Your task: Restate the listing below word for word, omitting any images.

Supplied material:
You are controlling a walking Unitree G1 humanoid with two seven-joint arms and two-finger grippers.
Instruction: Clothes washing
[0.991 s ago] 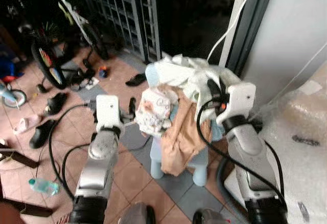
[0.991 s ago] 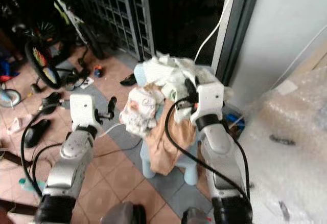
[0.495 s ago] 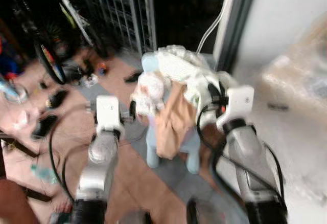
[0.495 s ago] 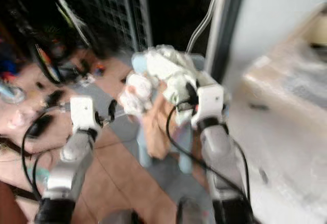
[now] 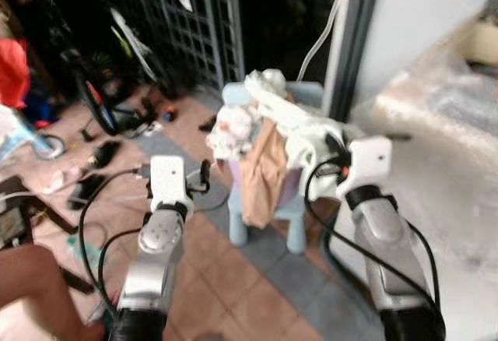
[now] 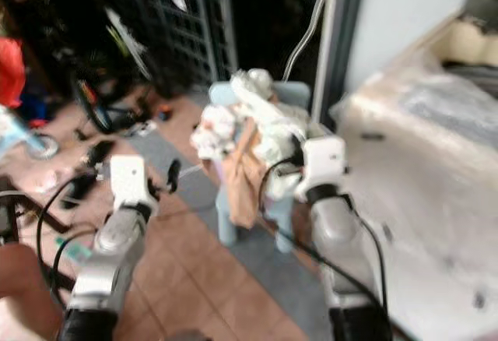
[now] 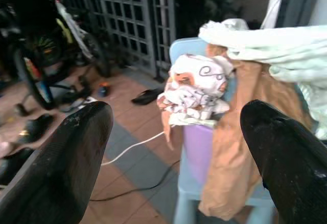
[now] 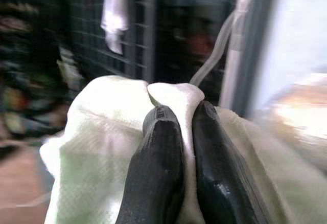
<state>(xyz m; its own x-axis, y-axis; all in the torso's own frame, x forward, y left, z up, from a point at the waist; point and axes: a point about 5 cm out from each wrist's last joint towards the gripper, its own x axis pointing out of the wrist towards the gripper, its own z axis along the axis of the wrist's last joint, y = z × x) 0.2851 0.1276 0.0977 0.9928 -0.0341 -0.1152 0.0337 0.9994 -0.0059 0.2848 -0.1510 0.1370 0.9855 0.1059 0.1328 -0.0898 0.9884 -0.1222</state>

Task answer:
You are controlling a walking Unitree G1 humanoid with two seven-joint arms and two-finger grippers.
Instruction: Clothes washing
[0.991 s ago] 
[0.991 s ago] 
[0.495 s ago] 
[0.495 s ago] 
[now] 
[now] 
[now] 
[now] 
<state>(xyz m; its own x-axis, y-axis; all in the torso's own frame, x forward, y left, z up, from a point at the waist; point and axes: a point about 5 cm out from each wrist's last joint towards the gripper, its own x axis pointing out of the wrist towards the gripper, its own z axis along the axis of the wrist's last joint, y = z × x) 0.2851 0.1276 0.0977 0.9928 -0.0341 -0.1152 0.0337 0.9994 -0.0059 0.2848 -0.1510 0.1370 0.9855 0.1059 0.1328 -0.0898 0.9884 -0.1222</state>

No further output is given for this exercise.